*Task description:*
How does the data below read from its first line through the line containing "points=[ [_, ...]"? Print those lines exactly.

:: Dataset excerpt

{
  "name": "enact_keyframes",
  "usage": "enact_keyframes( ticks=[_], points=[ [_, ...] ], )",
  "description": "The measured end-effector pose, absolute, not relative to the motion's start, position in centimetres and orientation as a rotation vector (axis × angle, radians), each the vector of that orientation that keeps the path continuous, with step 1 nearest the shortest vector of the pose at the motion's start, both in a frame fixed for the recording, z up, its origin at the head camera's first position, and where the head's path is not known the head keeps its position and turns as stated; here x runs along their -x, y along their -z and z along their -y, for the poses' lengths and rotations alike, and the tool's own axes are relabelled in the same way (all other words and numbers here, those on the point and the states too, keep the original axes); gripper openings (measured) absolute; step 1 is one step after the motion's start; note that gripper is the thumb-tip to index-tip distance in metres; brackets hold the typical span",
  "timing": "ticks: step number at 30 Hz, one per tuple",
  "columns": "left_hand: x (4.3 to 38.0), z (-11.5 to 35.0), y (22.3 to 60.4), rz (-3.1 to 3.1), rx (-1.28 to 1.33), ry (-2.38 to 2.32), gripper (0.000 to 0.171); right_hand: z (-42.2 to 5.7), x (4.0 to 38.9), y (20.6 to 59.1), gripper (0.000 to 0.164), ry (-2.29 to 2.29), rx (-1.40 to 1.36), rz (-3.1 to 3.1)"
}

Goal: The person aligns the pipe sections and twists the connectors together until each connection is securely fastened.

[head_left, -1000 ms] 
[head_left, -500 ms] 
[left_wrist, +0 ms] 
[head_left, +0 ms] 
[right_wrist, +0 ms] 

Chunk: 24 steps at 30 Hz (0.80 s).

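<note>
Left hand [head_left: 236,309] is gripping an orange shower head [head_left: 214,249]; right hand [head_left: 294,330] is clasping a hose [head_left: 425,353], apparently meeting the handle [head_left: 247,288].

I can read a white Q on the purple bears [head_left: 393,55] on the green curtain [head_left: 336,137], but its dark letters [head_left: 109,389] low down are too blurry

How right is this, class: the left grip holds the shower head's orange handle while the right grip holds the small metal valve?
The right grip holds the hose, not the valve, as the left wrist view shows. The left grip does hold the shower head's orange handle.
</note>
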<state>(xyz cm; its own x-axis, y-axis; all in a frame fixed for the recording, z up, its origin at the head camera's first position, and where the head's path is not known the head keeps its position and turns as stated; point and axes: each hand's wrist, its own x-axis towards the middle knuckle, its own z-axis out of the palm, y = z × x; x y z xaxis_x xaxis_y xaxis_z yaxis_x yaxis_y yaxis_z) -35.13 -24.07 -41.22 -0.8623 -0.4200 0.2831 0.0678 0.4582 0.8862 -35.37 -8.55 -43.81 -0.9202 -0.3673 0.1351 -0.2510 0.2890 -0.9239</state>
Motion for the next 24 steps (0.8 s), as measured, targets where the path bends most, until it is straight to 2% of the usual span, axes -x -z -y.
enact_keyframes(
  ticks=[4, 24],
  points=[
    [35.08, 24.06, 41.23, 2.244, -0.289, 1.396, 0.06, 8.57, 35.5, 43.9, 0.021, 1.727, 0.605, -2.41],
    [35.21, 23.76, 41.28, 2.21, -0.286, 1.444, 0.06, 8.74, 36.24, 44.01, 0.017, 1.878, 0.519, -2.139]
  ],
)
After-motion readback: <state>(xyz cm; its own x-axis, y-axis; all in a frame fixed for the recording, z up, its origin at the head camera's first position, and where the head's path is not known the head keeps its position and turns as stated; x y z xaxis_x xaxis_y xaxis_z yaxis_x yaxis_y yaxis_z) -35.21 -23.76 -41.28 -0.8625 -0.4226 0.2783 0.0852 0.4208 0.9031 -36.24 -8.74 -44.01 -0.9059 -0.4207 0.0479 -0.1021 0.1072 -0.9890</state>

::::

*Answer to this problem:*
{
  "name": "enact_keyframes",
  "usage": "enact_keyframes( ticks=[_], points=[ [_, ...] ], )",

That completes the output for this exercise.